Had the FBI been more willing to label the group a religion, albeit one with a self-righteously grandiose leader, it might have sought out an appropriate religious leader to talk with David Koresh and work out a religiously based rationale for surrendering the compound. Instead, it employed an assault team to “rescue” the “hostages.” I suspect this reluctance to categorize the Branch Davidians as a religious group also may have prevented the FBI from seeing that Koresh would never submit to an inglorious conclusion to his story and that his followers would obey him even to the point of losing their own lives.

 

The national media displayed a similar reluctance to draw parallels between the Branch Davidians and mainstream groups. During the period of the Waco siege and its aftermath, I was interviewed a number of times for TV news programs as an expert on cult psychology. On two of those media occasions, I pointed out that the behaviour of some anti-abortion groups in harassing patients and staff of abortion clinics, which culminated in one case in the murder of a physician, reflected cult thinking not fundamentally different than what had taken place among the Davidians.
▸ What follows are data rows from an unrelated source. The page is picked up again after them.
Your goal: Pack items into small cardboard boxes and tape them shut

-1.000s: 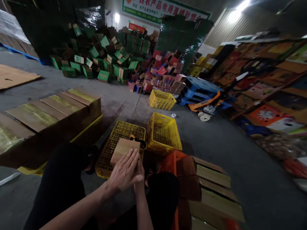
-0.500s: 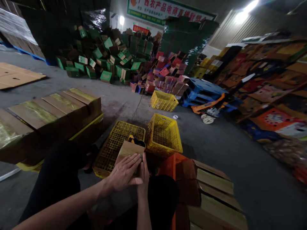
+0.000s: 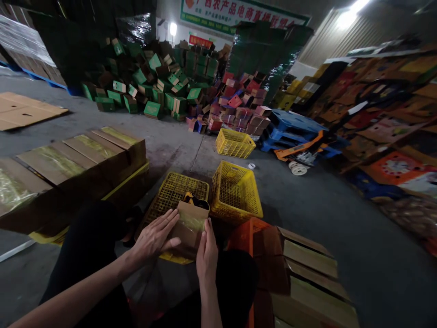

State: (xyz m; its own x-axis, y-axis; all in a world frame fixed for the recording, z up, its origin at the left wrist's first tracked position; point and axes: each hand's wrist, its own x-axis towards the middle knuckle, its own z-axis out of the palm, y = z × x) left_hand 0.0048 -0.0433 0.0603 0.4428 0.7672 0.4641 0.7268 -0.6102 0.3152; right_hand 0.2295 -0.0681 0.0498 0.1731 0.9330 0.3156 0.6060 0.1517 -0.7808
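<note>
A small cardboard box [image 3: 191, 228] with clear tape across its top rests on an upturned yellow crate [image 3: 167, 187]. My left hand [image 3: 155, 237] lies along the box's left edge, its fingers stretched out and thumb apart. Flat against the right side is my right hand [image 3: 207, 255], fingers straight and pointing forward. Just behind the box, a black and yellow tape dispenser [image 3: 194, 200] sits on the crate, partly hidden by it.
Taped cartons [image 3: 82, 150] fill a crate at left; more cartons [image 3: 310, 273] stand in an orange crate [image 3: 247, 232] at right. Ahead are two yellow crates, the nearer one [image 3: 237, 189] bare inside. Beyond stand a pallet jack [image 3: 300, 148], blue pallets [image 3: 293, 125] and heaped green boxes [image 3: 150, 91].
My left hand has slid off the box top to its left edge, uncovering the tape. My right hand has moved slightly right and lower along the box's side.
</note>
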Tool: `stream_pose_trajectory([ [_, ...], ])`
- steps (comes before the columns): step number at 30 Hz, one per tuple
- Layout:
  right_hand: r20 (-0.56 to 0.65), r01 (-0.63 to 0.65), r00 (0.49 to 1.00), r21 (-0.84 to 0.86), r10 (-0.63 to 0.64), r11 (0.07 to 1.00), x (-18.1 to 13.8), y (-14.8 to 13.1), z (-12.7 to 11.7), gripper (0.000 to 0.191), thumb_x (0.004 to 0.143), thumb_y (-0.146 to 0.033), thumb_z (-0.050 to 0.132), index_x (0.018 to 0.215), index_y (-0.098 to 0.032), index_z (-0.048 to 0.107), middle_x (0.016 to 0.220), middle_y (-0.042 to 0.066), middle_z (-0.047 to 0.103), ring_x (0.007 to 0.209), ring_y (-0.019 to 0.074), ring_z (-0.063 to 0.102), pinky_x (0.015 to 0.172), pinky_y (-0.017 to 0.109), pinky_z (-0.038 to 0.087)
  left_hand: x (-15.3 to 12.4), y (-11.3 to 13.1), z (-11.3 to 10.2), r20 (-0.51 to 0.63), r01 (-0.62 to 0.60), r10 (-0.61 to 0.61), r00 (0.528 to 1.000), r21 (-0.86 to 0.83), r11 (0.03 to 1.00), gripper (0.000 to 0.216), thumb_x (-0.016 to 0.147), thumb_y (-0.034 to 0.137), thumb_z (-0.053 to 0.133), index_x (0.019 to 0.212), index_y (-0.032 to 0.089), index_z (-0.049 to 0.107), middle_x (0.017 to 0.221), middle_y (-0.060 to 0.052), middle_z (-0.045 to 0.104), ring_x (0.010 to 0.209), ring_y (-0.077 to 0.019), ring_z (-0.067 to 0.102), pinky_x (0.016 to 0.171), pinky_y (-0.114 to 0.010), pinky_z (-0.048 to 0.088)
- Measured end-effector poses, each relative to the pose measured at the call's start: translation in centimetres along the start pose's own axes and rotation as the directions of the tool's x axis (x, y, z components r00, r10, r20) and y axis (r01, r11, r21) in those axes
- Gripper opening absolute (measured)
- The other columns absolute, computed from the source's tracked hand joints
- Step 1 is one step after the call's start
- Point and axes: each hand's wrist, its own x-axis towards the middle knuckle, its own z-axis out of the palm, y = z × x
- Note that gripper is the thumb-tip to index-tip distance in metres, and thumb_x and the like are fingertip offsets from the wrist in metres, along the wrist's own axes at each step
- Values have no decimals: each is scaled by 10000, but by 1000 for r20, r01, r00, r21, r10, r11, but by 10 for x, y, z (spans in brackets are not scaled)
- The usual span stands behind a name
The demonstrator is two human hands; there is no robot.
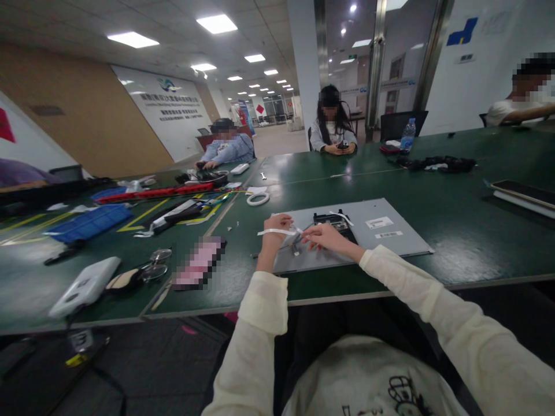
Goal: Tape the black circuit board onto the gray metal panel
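A flat grey panel (373, 211) lies on the table in front of me, with a black circuit-board assembly (347, 231) on its back. Both of my hands are close together above its left part. Across my left hand (273, 237) runs a narrow white tape strip (277, 231); the fingers are curled, and what they pinch is too small to make out. My right hand (326, 237) pinches the strip's right end at the fingertips. Below the hands hangs a thin cable with a small pale connector (296, 252). Another white strip (342, 216) lies over the board.
Left of the panel lie a pink phone (200, 263), glasses (156, 264), a white device (85, 286) and a white tape roll (258, 199). Farther off are a blue tray (91, 222) and a water bottle (408, 136). Several people sit around the green table (468, 231).
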Motion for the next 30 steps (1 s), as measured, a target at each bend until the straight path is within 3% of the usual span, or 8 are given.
stream_pose_trajectory([
  [5, 87, -140, 988, 206, 125, 968, -6, -3, 7, 161, 804, -115, 630, 946, -133, 704, 918, 77, 724, 703, 123, 681, 510, 157, 473, -5, 4, 1, 137, -238, 204, 969, 320, 917, 270, 817, 199, 512, 982, 187, 725, 972, -96, 741, 934, -237, 680, 876, -352, 507],
  [9, 198, -277, 954, 295, 225, 914, -5, -1, 3, 136, 798, -112, 644, 923, -124, 697, 841, 81, 711, 732, 130, 677, 574, 174, 512, -8, 7, 3, 259, -370, 278, 925, 451, 812, 318, 885, 255, 458, 1065, 205, 714, 1024, -106, 733, 939, -249, 675, 859, -339, 486],
  [17, 329, -374, 909, 366, 258, 852, 0, -4, -5, 101, 792, -97, 626, 852, -135, 698, 823, 59, 686, 648, 95, 585, 455, 136, 419, -3, -1, 7, 319, -419, 288, 903, 503, 755, 298, 894, 272, 475, 1067, 227, 714, 1005, -96, 733, 912, -231, 673, 821, -293, 466],
  [24, 345, -417, 891, 370, 294, 830, 2, -6, -7, 101, 716, -93, 697, 810, -132, 693, 790, 49, 678, 566, 74, 527, 362, 106, 304, -3, 5, 10, 363, -425, 255, 896, 541, 725, 282, 897, 244, 490, 1085, 219, 698, 979, -102, 729, 905, -221, 671, 807, -274, 466],
  [30, 376, -474, 859, 330, 347, 816, 1, -11, -6, 52, 766, -110, 661, 791, -76, 632, 806, 89, 685, 488, 35, 481, 297, 77, 243, -6, 15, 12, 408, -424, 190, 893, 620, 661, 340, 889, 143, 482, 1183, 216, 635, 1030, -109, 713, 979, -211, 657, 844, -275, 468],
])
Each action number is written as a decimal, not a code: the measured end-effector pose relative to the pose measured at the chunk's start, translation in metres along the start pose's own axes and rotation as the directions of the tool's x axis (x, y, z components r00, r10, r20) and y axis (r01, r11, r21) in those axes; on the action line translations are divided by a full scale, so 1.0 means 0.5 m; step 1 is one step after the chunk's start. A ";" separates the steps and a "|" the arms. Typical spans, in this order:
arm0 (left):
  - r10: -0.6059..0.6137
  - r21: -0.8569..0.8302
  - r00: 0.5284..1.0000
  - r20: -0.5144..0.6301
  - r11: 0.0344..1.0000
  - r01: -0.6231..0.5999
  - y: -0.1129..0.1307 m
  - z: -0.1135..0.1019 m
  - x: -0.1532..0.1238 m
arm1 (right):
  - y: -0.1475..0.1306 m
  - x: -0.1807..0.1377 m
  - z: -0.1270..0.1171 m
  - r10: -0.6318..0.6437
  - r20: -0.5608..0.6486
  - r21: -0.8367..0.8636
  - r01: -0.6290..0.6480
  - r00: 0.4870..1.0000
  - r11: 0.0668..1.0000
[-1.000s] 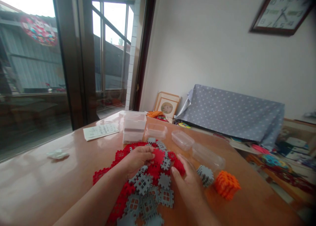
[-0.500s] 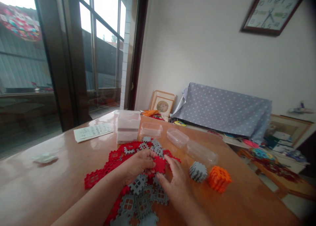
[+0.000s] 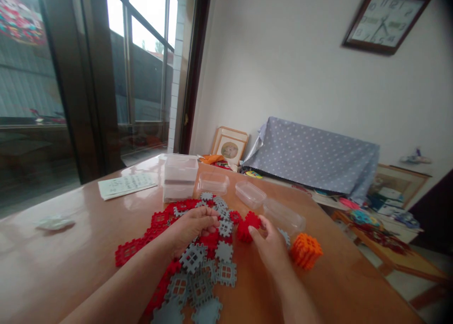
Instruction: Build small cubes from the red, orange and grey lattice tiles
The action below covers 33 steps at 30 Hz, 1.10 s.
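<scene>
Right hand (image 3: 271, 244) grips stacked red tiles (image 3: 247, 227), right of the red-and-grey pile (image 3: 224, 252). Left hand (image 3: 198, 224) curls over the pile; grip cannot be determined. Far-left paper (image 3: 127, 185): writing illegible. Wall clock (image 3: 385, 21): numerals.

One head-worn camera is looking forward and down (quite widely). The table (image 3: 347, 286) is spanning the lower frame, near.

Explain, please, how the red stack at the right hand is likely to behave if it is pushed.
The red stack would probably slide, because the table looks smooth and shiny. Its layers might shift apart, as they seem just piled. Its squarish outline makes rolling unlikely.
</scene>
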<state>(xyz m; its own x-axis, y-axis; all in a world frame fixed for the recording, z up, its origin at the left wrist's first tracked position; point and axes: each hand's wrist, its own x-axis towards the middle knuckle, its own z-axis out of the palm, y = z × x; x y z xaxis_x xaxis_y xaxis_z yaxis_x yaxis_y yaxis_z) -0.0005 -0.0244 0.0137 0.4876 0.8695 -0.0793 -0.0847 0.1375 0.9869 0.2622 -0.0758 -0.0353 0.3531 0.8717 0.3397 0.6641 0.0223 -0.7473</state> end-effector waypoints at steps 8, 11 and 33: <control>0.013 0.026 1.000 0.004 1.000 -0.013 -0.008 -0.005 0.004 | 0.012 -0.004 0.014 -0.057 0.079 -0.095 0.064 0.995 0.993; 0.021 0.039 1.000 0.023 0.999 -0.022 -0.012 -0.003 0.006 | 0.017 -0.005 0.019 -0.066 0.089 -0.102 0.075 0.994 0.992; -0.157 -0.333 0.981 0.114 0.924 0.186 -0.008 0.075 -0.003 | 0.053 -0.010 0.075 0.212 0.019 0.482 -0.195 0.977 0.854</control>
<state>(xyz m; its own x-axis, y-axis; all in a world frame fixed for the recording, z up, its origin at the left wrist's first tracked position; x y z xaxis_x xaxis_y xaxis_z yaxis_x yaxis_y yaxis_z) 0.0316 -0.0439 0.0152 0.5910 0.7772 -0.2163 -0.2765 0.4470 0.8507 0.2533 -0.0613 -0.0783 0.4732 0.8658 0.1628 0.1807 0.0854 -0.9798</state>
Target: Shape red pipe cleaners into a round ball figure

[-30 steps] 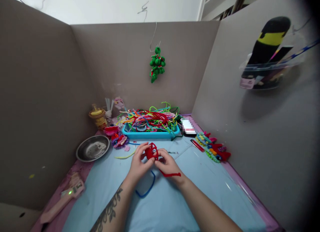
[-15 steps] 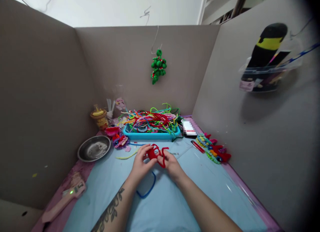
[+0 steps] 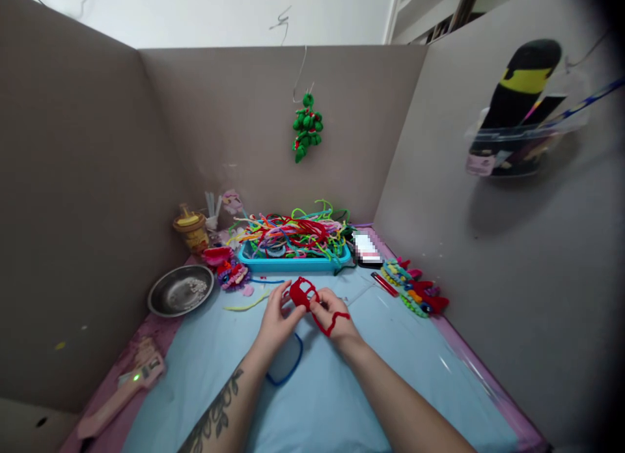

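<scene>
Both hands meet over the middle of the blue-covered table, holding a piece shaped from red pipe cleaner (image 3: 299, 293). My left hand (image 3: 279, 315) is closed on its left side, thumb below and fingers behind. With thumb and forefinger, my right hand (image 3: 331, 308) pinches the right side of the piece. A loose kinked red end trails from there across the back of my right hand. The piece has a dense part on the left and an open loop on the right. A blue pipe cleaner (image 3: 299, 358) curves on the table beside my left forearm.
A blue tray (image 3: 293, 265) heaped with coloured pipe cleaners stands at the back. Left are a metal bowl (image 3: 163, 303) with small white bits and a pink glue gun (image 3: 114, 401). A phone (image 3: 367, 250), a red cutter (image 3: 384, 284) and colourful finished pieces (image 3: 420, 295) lie right.
The red piece has turned a little, and its loop shows more openly. The loose red end has swung from upright to lying over my right hand. The view has shifted slightly.
</scene>
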`<state>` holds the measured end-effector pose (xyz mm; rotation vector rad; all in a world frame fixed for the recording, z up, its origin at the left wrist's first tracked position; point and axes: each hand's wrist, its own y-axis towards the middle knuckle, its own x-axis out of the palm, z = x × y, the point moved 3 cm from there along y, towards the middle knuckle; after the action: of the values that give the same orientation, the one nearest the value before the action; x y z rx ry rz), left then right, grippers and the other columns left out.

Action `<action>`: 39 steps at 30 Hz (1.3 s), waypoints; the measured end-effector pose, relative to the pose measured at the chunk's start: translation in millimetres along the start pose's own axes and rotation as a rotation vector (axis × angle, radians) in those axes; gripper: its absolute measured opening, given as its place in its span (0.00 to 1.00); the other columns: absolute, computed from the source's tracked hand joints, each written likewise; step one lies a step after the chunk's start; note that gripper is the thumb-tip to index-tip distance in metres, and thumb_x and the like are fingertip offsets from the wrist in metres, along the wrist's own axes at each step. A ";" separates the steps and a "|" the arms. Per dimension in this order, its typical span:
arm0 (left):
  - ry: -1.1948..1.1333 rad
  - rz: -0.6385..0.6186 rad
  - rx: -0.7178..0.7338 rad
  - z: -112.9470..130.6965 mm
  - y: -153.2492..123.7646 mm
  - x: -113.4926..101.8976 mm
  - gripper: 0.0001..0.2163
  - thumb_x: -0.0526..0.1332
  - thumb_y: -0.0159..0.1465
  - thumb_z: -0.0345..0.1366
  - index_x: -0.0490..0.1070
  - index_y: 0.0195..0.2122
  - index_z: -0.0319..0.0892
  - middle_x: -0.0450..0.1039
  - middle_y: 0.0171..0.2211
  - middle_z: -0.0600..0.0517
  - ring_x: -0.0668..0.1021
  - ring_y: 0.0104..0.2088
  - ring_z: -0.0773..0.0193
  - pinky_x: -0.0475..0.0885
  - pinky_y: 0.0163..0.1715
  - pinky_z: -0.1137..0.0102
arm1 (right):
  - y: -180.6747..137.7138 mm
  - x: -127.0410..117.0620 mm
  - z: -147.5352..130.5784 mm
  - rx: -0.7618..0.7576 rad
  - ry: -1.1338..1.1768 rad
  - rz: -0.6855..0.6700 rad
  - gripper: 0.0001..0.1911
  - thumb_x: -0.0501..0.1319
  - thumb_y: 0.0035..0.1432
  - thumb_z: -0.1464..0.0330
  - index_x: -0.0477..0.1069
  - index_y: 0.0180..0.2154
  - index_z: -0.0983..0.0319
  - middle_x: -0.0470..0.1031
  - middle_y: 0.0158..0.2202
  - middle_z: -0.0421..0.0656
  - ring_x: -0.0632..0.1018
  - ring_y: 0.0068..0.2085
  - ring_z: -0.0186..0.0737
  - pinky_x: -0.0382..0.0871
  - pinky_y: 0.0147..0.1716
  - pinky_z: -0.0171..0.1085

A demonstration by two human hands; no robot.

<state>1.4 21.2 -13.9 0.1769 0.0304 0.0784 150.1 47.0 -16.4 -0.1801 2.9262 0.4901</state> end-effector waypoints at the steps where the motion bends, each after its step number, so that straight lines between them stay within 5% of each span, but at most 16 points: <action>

These comments were edited out and did not appear during the broadcasts of the interviews.

 

Being able to see cult thinking at work is becoming increasingly important. Fundamentalism is on the rise all over the world, including in the United States. Fundamentalist groups avoid dissent and devalue the outsider, two principal cult behaviours. Yet, despite the fact that the worst violence against human beings has been committed by self-righteous people citing God as their authority, we continue to avoid scrutinizing followers of “normal” religions with the same critical eye we cast on those whose religious form is alien and whose leaders are grossly megalomanic.

 

Similarly, non-religious social institutions that form part of everyday society require our examination. Do we really believe that the men and women in government and large corporations are immune from the same forces that in extreme form brought death to the followers of Jim Jones and David Koresh? Study of the history of government and corporate disasters indicates otherwise. There, too, cult behaviour is costly. It is my intent in this book to make visible the cult-like behaviour that operates throughout society, not just in isolated sects. Being able to see cult behaviour when it occurs in oneself and others provides protection against its influence. Recognition is the key.

 

 

 

Dependence on a Leader

All groups have leaders, and the primary family group is no exception. Whether the leader is formally recognized or not, someone makes the decisions, someone leads while the rest follow. The first leader we encounter is most likely to be a parent, usually our mother, the one who gives or withholds food, affection, praise, and security. Later, the father and/or other family members may take similar dominant positions in our life.

 

Biological survival requires that we become adept at pleasing these powerful people, so as children we try to win their love and care, to avoid their wrath and control, their comings and goings as best we can. As adults, we bring to other groups the attitudes and behaviours we learned so early, directing them toward new leaders who, in the psychological sense at least, stand above us. A cult leader exploits this tendency.

 

Attachment Theory: The work of John Bowlby and Mary Ainsworth may be relevant in some ways to thinking through the ideas of Arthur Deikman on cult behaviours in everyday life.  Bowlby and Ainsworth are two key thinker who developed the psychological theory examining how the bonds between young children and primary caregivers in early years shape their social and emotional development throughout their life.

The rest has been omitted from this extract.